Une scène, étrangement familière, qui rappelle la répression des manifestations à Alger du mouvement citoyens Barakat, opposé au 4è mandat de Bouteflika, pendant la dernière élection présidentielle. Les protestants étaient arrêtés par les policiers, avant même d’avoir pu s’exprimer, puis relâchés quelques heures après. Une façon de bloquer le « débat contradictoire », essentiel en temps d’élection, estime la directrice d’Amnesty International Algérie. « Toute personne a le droit d’exprimer librement ses opinions c’est pourquoi nous demandons la levée de l’interdiction de rassemblement à Alger », a exigé Hassina Oussedik, au cours de la conférence, en référence au décret de 2001.
La liberté de réunion est entravée, de la même façon, dans le reste de l’Algérie.
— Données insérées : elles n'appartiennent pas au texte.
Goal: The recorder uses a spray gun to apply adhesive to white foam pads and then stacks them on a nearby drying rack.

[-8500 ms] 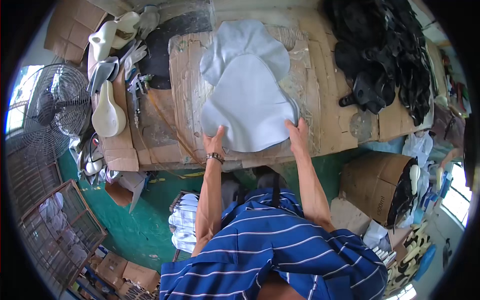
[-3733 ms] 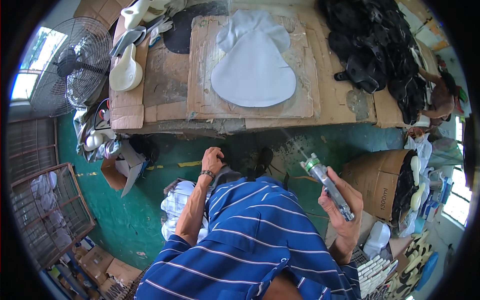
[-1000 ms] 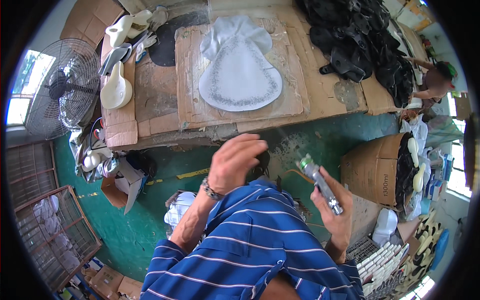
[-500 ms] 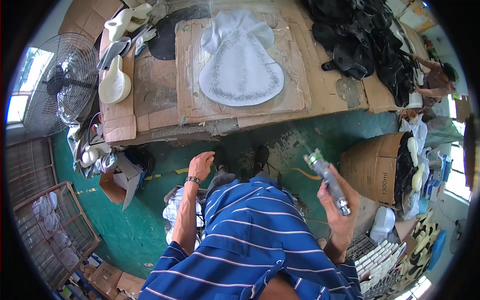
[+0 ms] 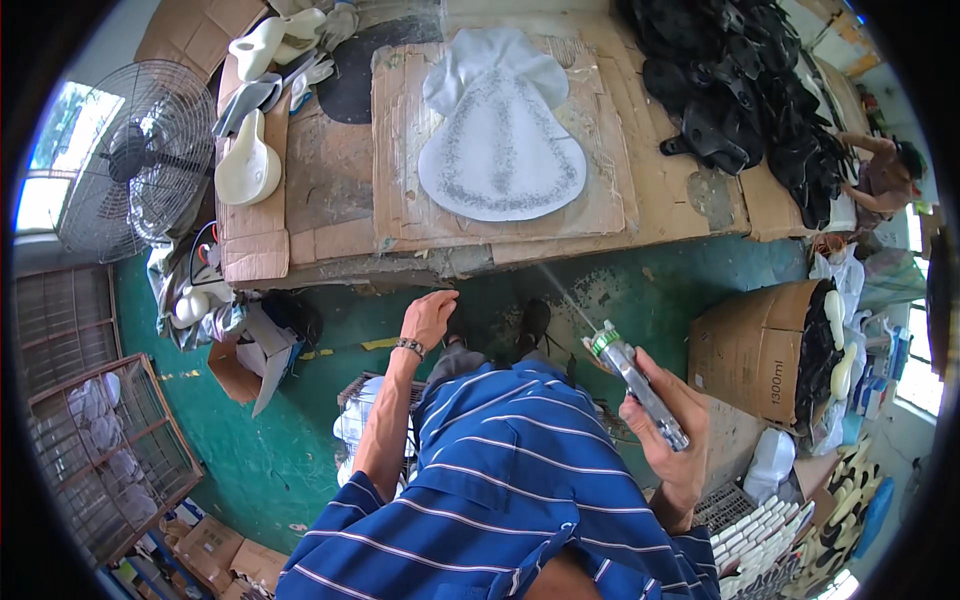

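Note:
My right hand [image 5: 676,418] is closed around a metal spray gun [image 5: 640,385] with a green ring near its nozzle. A thin streak of mist leaves the nozzle toward the table's front edge. My left hand [image 5: 428,320], with a bracelet at the wrist, hangs just short of that edge, fingers curled and nothing visible in them. On the cardboard-covered table a white, rounded-triangular sheet [image 5: 500,160] with grey speckled bands lies flat. A smooth pale grey piece [image 5: 490,62] with a wavy outline adjoins its narrow far end. Neither hand touches these pieces.
Cream saddle-shaped pieces [image 5: 248,172] lie at the table's left, beside a large fan [image 5: 130,155]. Black saddle-like parts [image 5: 715,120] are heaped at the right, near another person [image 5: 878,175]. A large carton [image 5: 755,345] stands on the green floor at right.
The spray gun has swung slightly left and down, and its mist streak is longer and clearer. My left hand stays curled. The whole view has shifted a little.

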Demonstrator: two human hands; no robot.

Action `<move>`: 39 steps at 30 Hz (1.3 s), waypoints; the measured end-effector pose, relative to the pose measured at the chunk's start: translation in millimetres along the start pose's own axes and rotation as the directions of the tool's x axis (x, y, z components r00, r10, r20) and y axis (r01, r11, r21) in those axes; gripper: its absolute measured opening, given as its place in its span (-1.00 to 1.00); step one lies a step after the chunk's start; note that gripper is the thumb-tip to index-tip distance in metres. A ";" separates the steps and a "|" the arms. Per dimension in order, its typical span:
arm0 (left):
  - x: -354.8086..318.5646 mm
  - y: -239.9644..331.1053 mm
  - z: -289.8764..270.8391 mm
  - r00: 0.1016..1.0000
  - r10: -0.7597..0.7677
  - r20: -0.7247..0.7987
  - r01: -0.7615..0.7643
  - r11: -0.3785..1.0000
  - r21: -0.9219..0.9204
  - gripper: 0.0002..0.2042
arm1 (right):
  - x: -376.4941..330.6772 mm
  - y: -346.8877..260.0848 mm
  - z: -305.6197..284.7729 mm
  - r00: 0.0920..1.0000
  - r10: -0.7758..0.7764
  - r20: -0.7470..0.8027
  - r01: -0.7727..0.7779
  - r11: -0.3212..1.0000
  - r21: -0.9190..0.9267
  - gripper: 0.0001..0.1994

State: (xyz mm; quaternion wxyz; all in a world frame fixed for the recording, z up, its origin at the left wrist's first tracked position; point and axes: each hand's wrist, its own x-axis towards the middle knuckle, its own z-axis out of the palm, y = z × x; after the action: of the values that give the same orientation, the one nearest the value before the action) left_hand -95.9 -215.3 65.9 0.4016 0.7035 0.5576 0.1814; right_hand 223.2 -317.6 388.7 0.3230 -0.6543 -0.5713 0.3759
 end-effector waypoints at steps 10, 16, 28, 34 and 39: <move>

Le 20 avril dernier, alors que la Kabylie célébrait le 34è anniversaire du Printemps berbère, des policiers ont recouru à la violence à Tizi Ouzou, tirant même des balles en plastique. Atteint par ces projectiles, le jeune Lounis Aliouat a perdu un œil, rappelle Amnesty International dans son rapport. Plus récemment, les 8 militants de Laghouat, qui ont écopé d’une peine de 6 mois de prison ferme et 6 mois avec sursis, payent le lourd tribut d’avoir manifesté à l’extérieur du tribunal de justice en soutien avec leur ami, membre du collectif des chômeurs de Laghouat, arrêté, selon eux, de façon arbitraire. Ils observent depuis l’annonce de leur jugement une grève de la faim.
Paradoxe
Dans son rapport, Amnesty International épingle aussi les obstacles à la liberté d’association, dont l’ONG est elle-même victime en Algérie. Comme un grand nombre d’associations algériennes, le bureau algérien d’Amnesty International, qui a déposé un dossier de mise en conformité en janvier 2014, conformément au nouveau cadre légal, n’a toujours pas obtenu son agrément. « Jusqu’à aujourd’hui nous n’avons reçu aucune réponse concernant notre demande d’agrément malgré les courriers que nous avons envoyés au ministère de l’Intérieur », a expliqué Hassina Oussedik. Bien que « hors-la-loi », Amnesty International continue d’être tolérée et reçue par les dirigeants algériens. « Les autorités ne respectent pas elles-mêmes la loi qu’elles ont fait adopter. Nous n’avons pas encore d’agrément mais dans le même temps nous avons récemment été reçus au ministère de la Justice, où nous avons eu un échange fructueux », s’étonne la responsable de AI.
Persévérant, le bureau algérien d’Amnesty International ne compte pas relâcher ses efforts pour obtenir son agrément et œuvrer en toute légalité. Il conseille ainsi aux autres associations dans la même situation de « maintenir constamment la pression » sur les pouvoirs publics pour espérer améliorer leur situation et celle des droits humains dans le pays.